Notre sénateur tient une lettre pliée de sa main droite, dont le poignet repose sur une table drapée d’un tissu vert et une paire de gants de sa main gauche. Deux autres objets figurent sur la table à sa droite : un livre aux tranches ornées, dont on peut voir le fermoir ouvragé, et sur lequel repose un béret quadrangulaire.
Comme souvent cette lettre est l’occasion de nous donner quelques éléments de contexte sur ce tableau. Si le nom du modèle n’y figure pas, nous savons par l’inscription « annus aetatis suae 66 – PAD 1574 » qu’il s’agit d’un homme de 66 ans, représenté en 1574. Notre attention est attirée par le regard impérieux du personnage ; la photographie rend son visage encore plus imposant, celui-ci étant légèrement allongé pour pouvoir être vu sans déformation d’en dessous.
4. Proposition d’identification du modèle
Giuseppe Manni publiait en 1722 un recueil intitulé Serie de’ senatori fiorentini indiquant les principaux repères chronologiques de tous les membres du Sénat des Quarante-Huit depuis la création de cette institution en 1532.

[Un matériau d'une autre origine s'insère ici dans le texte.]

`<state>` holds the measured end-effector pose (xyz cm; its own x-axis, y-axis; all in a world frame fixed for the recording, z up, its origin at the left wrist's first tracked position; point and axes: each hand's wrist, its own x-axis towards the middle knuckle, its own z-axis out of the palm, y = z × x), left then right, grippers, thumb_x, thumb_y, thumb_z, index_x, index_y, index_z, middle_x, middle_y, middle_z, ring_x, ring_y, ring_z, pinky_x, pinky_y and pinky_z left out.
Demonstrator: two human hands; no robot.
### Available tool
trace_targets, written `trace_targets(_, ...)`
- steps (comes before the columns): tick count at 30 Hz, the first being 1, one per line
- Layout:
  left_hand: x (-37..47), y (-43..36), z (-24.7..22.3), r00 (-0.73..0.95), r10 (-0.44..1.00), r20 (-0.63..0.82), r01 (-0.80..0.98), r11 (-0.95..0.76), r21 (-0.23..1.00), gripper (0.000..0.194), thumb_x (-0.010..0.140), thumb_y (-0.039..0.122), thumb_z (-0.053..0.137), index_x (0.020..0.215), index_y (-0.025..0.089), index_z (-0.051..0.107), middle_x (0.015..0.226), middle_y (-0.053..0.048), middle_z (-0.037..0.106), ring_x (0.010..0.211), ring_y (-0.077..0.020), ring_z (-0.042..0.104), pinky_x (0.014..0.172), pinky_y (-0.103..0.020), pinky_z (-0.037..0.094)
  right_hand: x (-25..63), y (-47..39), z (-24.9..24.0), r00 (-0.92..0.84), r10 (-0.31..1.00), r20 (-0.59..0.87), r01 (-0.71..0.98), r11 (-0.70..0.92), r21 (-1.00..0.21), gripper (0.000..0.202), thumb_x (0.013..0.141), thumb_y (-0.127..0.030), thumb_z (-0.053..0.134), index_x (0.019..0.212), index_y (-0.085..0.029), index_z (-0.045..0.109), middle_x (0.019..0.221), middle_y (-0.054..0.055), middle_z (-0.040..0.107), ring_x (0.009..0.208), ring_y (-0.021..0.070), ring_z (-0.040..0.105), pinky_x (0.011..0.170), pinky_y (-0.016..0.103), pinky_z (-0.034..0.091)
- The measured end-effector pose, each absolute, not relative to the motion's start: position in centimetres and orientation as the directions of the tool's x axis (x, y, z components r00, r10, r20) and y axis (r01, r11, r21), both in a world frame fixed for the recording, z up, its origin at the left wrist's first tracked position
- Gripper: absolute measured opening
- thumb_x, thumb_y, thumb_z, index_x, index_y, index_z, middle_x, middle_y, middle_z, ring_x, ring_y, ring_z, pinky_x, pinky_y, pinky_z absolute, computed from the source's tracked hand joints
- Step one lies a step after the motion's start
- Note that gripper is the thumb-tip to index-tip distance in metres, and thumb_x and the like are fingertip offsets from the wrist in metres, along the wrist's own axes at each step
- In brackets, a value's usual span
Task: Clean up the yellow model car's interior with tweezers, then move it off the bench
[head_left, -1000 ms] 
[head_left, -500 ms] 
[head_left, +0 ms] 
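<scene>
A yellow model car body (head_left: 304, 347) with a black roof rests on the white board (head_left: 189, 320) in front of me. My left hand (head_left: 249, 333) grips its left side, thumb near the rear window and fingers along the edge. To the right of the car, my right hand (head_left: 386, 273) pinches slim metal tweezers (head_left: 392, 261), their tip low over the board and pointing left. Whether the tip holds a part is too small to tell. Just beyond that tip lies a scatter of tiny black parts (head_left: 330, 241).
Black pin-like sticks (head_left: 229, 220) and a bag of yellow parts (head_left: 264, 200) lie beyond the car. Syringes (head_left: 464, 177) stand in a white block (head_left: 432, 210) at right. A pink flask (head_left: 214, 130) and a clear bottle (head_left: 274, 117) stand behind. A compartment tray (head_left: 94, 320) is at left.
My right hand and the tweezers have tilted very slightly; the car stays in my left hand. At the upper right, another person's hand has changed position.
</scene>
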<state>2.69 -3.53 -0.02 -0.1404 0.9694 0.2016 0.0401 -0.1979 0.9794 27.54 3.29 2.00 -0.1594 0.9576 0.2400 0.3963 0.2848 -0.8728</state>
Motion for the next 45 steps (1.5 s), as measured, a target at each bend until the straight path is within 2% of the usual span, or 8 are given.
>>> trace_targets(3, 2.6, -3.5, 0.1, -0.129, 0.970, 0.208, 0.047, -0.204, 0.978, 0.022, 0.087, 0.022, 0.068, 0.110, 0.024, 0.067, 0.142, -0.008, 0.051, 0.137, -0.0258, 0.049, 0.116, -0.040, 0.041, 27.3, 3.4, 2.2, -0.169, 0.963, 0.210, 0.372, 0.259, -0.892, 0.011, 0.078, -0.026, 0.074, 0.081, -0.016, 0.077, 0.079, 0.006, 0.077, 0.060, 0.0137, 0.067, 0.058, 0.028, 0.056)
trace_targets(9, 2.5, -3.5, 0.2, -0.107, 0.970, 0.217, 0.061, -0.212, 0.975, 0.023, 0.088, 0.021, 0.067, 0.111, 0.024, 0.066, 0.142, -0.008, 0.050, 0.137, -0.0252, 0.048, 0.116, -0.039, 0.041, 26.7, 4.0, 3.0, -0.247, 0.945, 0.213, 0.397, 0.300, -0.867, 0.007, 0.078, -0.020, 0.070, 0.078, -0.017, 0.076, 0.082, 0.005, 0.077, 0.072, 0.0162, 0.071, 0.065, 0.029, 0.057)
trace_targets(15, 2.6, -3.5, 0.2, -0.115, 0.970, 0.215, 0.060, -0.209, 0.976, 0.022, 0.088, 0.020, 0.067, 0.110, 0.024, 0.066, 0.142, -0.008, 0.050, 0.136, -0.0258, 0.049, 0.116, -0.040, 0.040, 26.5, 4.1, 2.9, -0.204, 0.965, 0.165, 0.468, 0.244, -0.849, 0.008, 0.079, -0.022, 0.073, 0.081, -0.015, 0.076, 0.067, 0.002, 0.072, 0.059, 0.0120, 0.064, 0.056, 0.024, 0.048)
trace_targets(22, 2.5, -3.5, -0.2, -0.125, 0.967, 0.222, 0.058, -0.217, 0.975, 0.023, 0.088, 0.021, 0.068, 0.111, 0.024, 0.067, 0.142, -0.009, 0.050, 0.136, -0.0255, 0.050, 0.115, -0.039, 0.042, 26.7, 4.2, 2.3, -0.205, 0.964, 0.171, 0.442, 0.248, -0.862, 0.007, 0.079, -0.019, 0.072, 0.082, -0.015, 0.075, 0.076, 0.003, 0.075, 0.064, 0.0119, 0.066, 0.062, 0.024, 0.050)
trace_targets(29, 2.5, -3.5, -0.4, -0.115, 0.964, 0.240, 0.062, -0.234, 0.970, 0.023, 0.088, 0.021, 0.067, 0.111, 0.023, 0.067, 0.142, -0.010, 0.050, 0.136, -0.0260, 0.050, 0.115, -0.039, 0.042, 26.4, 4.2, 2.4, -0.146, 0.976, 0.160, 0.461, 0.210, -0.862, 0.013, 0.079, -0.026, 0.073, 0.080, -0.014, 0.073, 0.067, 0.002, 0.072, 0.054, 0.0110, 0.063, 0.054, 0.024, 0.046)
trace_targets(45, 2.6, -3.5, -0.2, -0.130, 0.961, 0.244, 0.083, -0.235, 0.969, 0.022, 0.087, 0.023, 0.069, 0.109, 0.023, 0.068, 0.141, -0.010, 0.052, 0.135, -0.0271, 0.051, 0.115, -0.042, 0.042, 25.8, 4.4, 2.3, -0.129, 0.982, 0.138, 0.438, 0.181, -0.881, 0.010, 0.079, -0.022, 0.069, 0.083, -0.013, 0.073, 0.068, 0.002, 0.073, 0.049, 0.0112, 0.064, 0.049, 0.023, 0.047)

Trois sénateurs seulement pourraient correspondre à notre portrait : nés entre 1507 et 1508, ils ont eu 66 ans révolus en 1574. Le premier est Bartolomeo Panciatichi, né le 21 juin 1507 et décédé le 23 octobre 1582. L’autre est Giovanni Ugolini né le 11 mai 1508 et décédé le 18 août 1588. Elu sénateur en 1540, il sera commissaire de Cortone et nommé ambassadeur auprès de Sa Sainteté le Pape Grégoire XIII en 1572, ce qui semble exclure la réalisation de son portrait par Santi di Tito à Florence en 1574. Quant à Simone Corsi (8 décembre 1508 – 31 mars 1587, élu sénateur en 1556) sa date anniversaire nous semble trop proche de la fin de l’année pour permettre la livraison du portrait en 1574.
L’hypothèse de Bartolomeo Panciatichi nous semble la plus intéressante, et ce d’autant plus que vers 1545 celui-ci avait commandé un célèbre portrait à Bronzino (dernière photo de la galerie) dans lequel nous retrouvons un certain nombre de traits caractéristiques du personnage.